Por outra parte, as micro e pequenas empresas que são propriedade de mulheres que, já em circunstâncias normais, enfrentavam muitos desafios no momento de encontrar opções de financiamento, viram-se particularmente afetadas pela crise da COVID-19. Segundo o Banco Mundial, na América Latina estas têm 11% mais de probabilidades de fechar do que aquelas com proprietários homens.

 

Oportunidade de mudança

Em combinação, todos estes fatores estruturais implicam um importante risco de retroceder nos cruciais –mas ainda insuficientes– avanços em matéria de igualdade de gênero e empoderamento econômico das mulheres que alcançamos até a data.

Antes da pandemia, o Foro Econômico Mundial estimava que demoraríamos um século para conseguir a igualdade entre homens e mulheres.
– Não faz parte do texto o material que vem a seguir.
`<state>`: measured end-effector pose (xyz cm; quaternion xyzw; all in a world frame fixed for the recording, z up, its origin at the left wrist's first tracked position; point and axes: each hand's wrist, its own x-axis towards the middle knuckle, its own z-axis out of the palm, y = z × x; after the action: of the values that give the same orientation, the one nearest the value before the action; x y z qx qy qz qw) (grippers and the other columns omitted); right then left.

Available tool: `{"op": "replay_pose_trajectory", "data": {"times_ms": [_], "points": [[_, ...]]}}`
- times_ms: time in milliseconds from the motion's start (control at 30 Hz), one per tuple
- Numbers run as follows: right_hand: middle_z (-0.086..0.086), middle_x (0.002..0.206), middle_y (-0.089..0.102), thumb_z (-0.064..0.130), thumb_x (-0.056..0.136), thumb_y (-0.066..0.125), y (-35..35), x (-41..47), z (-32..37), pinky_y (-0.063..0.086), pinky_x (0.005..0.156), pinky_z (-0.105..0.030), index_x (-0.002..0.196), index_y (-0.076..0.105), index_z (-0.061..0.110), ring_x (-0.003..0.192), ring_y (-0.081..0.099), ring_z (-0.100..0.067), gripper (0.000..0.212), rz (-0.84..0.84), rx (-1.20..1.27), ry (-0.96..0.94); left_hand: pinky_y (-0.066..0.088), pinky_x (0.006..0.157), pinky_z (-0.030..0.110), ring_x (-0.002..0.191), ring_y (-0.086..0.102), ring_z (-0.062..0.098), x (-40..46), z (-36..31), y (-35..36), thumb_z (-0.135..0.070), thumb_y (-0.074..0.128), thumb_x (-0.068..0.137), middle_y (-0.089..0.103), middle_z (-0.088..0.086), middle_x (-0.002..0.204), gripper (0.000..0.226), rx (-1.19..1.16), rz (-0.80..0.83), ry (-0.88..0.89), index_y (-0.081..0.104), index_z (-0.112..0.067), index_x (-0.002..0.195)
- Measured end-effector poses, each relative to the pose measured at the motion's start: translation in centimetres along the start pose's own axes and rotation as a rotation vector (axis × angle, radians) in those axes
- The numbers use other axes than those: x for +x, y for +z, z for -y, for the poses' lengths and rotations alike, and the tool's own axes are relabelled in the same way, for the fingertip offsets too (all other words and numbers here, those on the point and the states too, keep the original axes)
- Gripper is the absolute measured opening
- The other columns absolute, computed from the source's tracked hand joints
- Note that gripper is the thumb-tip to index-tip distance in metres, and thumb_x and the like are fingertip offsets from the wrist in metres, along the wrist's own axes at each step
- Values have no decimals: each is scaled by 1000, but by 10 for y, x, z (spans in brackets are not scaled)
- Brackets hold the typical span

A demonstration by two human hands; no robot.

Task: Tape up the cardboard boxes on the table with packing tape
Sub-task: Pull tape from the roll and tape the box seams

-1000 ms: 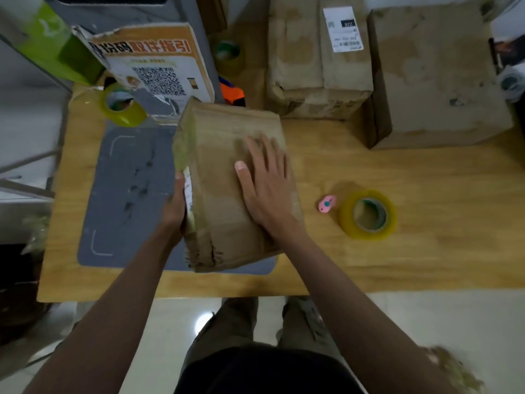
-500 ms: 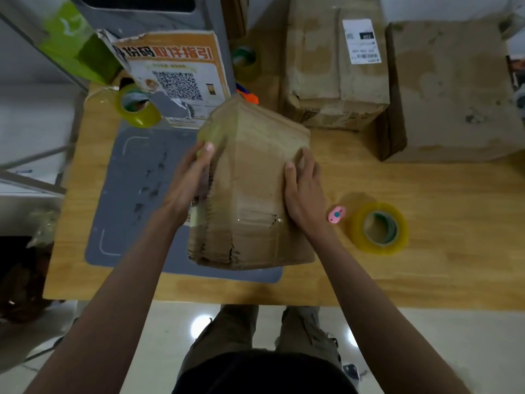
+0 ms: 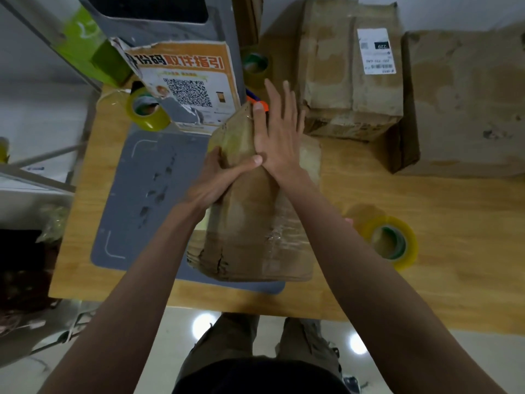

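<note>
Three cardboard boxes are on the wooden table (image 3: 426, 280). At the upper right stands the big plain box (image 3: 466, 103), touching the labelled box (image 3: 349, 69), whose white shipping label (image 3: 376, 51) shows "229"; the smaller print is too small to read. At the centre, the worn box (image 3: 255, 223) stands tilted on the grey mat (image 3: 136, 200), with clear tape on its lower part. The left hand (image 3: 216, 177) clasps its left edge, thumb on top. The right hand (image 3: 279, 132) lies flat with fingers spread on its upper face, gripping nothing. An orange poster (image 3: 184, 81) with a QR code and Chinese characters is at the upper left. One yellow tape roll (image 3: 393, 241) lies at the right, with bare table around it; another roll (image 3: 146, 109) lies beside the poster.
</note>
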<state>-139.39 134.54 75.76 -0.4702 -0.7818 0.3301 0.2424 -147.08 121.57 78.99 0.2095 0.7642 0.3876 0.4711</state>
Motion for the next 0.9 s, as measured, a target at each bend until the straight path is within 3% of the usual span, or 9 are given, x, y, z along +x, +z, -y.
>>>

É desolador pensar que os impactos da pandemia revisariam esta projeção ascendente, quando o que devemos fazer é trabalhar incansavelmente para continuar reduzindo-a.

A 25 anos da Declaração e Plataforma de Ação de Beijing, o plano mais ambicioso que tenha existido para promover os direitos da mulher, faço um chamado para que esta seja uma oportunidade de impulsionar mudanças transformadoras que nos permitam superar as brechas de gênero.

Valorizemos tudo aquilo que, neste ano, as mulheres demonstraram frente à saúde, os cuidados, as empresas, as escolas e as famílias, e não permitamos que as políticas públicas sejam projetadas sem considerar os impactos diferenciados sobre as mulheres; para isso, estas devem ter uma voz e uma participação ativa e decisiva na recuperação socioeconômica pós pandemia.

Neste labor encontrarão a Secretaria-Geral Ibero-americana como uma aliada. Já seja em nossa iniciativa para promover a eliminação de leis que discriminam por gênero. Já seja na coalizão que impulsamos na Ibero-América para o empoderamento econômico das mulheres. Já seja na próxima Cimeira Ibero-americana que celebraremos em abril de 2021, em Andorra, onde sem dúvida este tema terá grande relevância.

Uma “nova normalidade” que é mais desigual não merece ser chamada de “recuperação”.